Silencing Whistleblowers, 12 Years Later

As reported by Zoe Tillman, Thomas Tamm, the first whistleblower to go to Eric Lichtblau with reports of Stellar Wind, is being investigated for ethical violations by the DC Bar. The complaint alleges he failed to report that people within DOJ were violating their legal obligations to superiors, up to and including the Attorney General, and that he took confidences of his client (which the complaint defines as DOJ) to the press.

The question, of course, is why the Bar is pursuing this now, years after Tamm’s actions became public. Tillman describes the complaint as having had some kind of virgin birth, from Bar members reading the news accounts rather than someone complaining.

D.C. Disciplinary Counsel Wallace Shipp Jr. declined to comment on the charges against Tamm. The ethics case was opened in 2009, but the charges weren’t filed until late December. The disciplinary counsel’s office has working in recent years to clear a backlog of old cases.

Shipp said the disciplinary counsel’s office launched the investigation after reading about Tamm’s case in news reports. It was opened under the office’s name, which generally means there is no outside complainant.

That’s a funny explanation, given that the complaint doesn’t reference the press reports, most notably Michael Isikoff’s 2008 report on Tamm’s whistleblowing, which describes Tamm going to two of his superiors (though not, admittedly, all the way to Attorney General Ashcroft).
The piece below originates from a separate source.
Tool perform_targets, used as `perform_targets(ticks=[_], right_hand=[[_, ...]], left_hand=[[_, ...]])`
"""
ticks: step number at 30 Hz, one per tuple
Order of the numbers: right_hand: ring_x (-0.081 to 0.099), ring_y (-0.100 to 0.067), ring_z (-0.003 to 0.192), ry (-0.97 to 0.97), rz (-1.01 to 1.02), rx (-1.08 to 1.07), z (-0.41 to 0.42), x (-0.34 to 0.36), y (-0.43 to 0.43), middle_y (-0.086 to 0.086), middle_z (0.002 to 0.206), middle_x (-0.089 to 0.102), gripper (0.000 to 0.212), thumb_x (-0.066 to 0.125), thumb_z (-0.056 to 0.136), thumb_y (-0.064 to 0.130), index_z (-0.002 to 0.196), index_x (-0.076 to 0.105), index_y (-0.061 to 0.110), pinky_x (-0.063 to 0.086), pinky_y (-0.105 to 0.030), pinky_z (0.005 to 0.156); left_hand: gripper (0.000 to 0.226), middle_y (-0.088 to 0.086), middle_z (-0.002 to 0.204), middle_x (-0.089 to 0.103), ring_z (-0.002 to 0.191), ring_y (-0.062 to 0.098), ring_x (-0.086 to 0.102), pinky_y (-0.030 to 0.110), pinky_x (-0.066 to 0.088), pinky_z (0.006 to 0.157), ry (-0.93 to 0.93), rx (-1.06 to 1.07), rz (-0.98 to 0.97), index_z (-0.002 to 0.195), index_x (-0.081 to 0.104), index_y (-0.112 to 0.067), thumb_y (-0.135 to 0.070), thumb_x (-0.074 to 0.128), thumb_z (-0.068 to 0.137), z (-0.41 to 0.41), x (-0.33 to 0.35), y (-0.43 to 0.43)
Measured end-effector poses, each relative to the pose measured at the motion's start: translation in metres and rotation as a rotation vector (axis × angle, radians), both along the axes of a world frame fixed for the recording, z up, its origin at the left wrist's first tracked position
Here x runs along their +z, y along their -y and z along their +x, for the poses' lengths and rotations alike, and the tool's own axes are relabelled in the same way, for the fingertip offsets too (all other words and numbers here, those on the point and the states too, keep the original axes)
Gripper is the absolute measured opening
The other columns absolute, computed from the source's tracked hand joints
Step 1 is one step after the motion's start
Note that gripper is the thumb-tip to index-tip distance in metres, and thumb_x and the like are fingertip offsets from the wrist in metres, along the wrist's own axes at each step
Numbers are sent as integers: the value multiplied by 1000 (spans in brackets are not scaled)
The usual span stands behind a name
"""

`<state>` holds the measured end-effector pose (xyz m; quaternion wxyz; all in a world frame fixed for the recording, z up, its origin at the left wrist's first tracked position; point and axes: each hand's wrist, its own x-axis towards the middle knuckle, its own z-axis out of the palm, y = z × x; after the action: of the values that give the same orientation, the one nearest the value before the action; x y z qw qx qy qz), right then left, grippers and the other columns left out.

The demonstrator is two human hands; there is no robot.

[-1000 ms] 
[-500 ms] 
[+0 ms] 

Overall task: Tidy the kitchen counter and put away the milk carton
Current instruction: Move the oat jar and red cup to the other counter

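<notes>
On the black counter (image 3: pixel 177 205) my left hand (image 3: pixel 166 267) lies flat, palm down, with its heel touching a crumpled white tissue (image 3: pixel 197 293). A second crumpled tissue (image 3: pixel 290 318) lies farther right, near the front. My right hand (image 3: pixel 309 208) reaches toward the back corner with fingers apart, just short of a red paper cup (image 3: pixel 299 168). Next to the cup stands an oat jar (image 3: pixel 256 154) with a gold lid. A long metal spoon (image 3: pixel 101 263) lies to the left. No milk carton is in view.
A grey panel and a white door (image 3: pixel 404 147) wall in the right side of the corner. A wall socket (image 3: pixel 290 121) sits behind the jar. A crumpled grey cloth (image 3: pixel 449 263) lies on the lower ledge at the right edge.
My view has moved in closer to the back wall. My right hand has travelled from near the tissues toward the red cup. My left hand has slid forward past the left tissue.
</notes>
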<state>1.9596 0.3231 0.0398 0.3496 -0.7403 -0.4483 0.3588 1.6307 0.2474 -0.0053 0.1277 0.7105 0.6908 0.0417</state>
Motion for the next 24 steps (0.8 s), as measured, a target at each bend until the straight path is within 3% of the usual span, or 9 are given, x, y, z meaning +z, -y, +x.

It’s unclear to what extent Tamm’s office was aware of the origins of some of the information it was getting. But Tamm was puzzled by the unusual procedures—which sidestepped the normal FISA process—for requesting wiretaps on cases that involved program intelligence. He began pushing his supervisors to explain what was going on. Tamm says he found the whole thing especially curious since there was nothing in the special “program” wiretap requests that seemed any different from all the others. They looked and read the same. It seemed to Tamm there was a reason for this: the intelligence that came from the program was being disguised. He didn’t understand why. But whenever Tamm would ask questions about this within OIPR, “nobody wanted to talk about it.”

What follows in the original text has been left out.